§ **WORK TASK**:
Taking the line with "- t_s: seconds" as the first and the line with "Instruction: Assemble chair" as the last, set down exactly every line in that range from the entries below, and no more.

§ **MATERIAL TO PROCESS**:
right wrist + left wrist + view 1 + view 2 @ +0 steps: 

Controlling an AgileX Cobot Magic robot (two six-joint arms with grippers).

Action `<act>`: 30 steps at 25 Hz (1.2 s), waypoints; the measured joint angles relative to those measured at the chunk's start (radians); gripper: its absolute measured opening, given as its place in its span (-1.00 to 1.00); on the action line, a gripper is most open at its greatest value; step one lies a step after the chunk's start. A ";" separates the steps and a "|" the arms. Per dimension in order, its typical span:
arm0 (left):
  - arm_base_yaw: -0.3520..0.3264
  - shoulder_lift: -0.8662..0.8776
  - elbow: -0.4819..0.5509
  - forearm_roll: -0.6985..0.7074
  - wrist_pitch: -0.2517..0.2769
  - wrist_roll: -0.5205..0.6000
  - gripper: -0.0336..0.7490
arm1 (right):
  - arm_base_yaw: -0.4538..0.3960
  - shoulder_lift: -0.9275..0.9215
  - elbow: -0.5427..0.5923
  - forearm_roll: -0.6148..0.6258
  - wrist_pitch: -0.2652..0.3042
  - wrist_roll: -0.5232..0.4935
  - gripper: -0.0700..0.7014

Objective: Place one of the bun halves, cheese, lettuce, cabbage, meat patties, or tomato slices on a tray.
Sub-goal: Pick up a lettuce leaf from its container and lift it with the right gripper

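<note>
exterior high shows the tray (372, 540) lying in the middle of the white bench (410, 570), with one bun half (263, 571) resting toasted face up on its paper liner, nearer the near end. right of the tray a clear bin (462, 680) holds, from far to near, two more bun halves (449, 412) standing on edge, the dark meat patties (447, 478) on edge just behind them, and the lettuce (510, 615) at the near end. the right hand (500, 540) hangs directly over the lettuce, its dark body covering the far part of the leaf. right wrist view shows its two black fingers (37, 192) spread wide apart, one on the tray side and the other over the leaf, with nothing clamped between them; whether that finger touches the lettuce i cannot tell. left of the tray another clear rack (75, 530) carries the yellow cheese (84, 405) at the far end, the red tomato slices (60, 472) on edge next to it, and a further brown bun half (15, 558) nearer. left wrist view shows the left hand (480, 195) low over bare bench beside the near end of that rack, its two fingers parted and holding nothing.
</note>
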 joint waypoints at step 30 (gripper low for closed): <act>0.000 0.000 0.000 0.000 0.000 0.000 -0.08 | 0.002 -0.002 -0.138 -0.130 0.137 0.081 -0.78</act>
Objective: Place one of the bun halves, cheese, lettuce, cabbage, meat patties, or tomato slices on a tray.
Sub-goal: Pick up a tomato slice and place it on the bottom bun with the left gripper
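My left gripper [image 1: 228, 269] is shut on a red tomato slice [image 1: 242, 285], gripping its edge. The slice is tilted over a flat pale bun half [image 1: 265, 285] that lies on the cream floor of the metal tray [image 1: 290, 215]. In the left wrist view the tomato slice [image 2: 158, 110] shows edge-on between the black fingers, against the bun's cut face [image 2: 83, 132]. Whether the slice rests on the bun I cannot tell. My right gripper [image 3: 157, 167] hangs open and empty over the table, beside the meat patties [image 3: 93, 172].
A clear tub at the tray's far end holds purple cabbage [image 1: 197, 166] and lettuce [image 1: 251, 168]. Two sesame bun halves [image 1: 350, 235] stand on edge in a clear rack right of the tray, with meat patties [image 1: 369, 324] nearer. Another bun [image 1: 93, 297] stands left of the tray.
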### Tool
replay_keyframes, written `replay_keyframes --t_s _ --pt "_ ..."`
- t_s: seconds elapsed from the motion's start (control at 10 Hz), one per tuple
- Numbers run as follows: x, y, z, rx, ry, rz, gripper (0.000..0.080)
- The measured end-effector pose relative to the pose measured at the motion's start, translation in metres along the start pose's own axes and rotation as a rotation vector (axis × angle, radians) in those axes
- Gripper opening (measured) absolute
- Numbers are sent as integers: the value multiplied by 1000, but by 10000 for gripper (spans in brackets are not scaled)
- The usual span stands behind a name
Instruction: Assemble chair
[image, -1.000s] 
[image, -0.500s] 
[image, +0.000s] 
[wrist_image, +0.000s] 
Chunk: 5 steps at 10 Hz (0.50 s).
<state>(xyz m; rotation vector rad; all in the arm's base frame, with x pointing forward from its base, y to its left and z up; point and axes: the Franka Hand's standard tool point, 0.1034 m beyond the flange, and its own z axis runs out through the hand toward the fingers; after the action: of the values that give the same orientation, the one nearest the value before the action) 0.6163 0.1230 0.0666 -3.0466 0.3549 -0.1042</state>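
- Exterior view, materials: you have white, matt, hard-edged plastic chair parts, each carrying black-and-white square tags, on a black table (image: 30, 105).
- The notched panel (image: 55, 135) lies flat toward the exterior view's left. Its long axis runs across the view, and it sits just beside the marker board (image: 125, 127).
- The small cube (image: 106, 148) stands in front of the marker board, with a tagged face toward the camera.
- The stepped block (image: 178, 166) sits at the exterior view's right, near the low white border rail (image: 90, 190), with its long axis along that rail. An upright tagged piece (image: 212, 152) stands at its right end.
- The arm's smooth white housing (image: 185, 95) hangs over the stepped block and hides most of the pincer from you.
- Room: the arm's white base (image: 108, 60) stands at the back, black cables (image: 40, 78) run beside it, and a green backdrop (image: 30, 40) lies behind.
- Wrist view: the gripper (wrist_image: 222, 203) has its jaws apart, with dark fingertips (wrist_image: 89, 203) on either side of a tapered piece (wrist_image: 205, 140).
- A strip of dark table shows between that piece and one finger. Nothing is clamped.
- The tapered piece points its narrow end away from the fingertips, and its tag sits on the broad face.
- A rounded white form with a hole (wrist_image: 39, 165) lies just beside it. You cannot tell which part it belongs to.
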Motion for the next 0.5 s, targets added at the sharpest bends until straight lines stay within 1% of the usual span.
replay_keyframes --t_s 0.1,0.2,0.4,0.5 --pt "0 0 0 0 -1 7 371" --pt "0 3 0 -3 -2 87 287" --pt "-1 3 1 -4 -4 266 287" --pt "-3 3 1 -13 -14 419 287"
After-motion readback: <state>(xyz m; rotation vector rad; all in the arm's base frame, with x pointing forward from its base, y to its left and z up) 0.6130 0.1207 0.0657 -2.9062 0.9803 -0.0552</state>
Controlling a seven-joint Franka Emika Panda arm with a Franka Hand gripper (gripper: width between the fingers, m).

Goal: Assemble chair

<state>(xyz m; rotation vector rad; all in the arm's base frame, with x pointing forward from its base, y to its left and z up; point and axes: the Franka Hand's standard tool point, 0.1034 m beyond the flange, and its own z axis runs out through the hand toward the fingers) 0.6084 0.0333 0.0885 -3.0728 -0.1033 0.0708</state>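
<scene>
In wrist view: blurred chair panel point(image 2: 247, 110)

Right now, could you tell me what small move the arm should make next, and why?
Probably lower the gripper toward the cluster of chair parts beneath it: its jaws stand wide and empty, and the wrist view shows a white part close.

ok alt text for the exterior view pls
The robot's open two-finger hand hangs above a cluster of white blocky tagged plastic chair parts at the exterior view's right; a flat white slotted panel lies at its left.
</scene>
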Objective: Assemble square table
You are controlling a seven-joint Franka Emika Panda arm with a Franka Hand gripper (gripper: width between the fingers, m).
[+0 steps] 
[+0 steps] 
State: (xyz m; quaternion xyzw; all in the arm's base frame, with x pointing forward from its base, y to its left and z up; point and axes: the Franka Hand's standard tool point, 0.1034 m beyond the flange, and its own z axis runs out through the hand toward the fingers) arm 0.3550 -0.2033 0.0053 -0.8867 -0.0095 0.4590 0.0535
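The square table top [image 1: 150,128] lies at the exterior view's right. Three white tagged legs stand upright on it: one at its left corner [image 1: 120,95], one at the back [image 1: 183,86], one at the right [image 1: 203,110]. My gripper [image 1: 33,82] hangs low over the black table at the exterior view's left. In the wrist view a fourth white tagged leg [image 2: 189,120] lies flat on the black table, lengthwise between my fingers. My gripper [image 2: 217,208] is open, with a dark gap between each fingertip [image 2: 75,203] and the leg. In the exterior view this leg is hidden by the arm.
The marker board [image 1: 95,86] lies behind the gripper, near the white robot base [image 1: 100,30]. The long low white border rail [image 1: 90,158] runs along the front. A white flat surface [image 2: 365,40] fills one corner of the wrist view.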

§ **TASK ANSWER**:
- t_s: seconds elapsed from the motion's start (control at 10 Hz), one per tuple
- Numbers run as follows: x, y, z, rx, ry, rz, gripper (0.000..0.080)
- The measured end-effector pose relative to the pose measured at the motion's start, translation in metres along the start pose's own axes and rotation as a rotation vector (axis × angle, radians) in those axes
- Gripper opening (measured) absolute
- Numbers are sent as integers: the value multiplied by 1000, but by 10000 for gripper (spans in brackets are not scaled)
- The usual span stands behind a name
Instruction: Assemble chair

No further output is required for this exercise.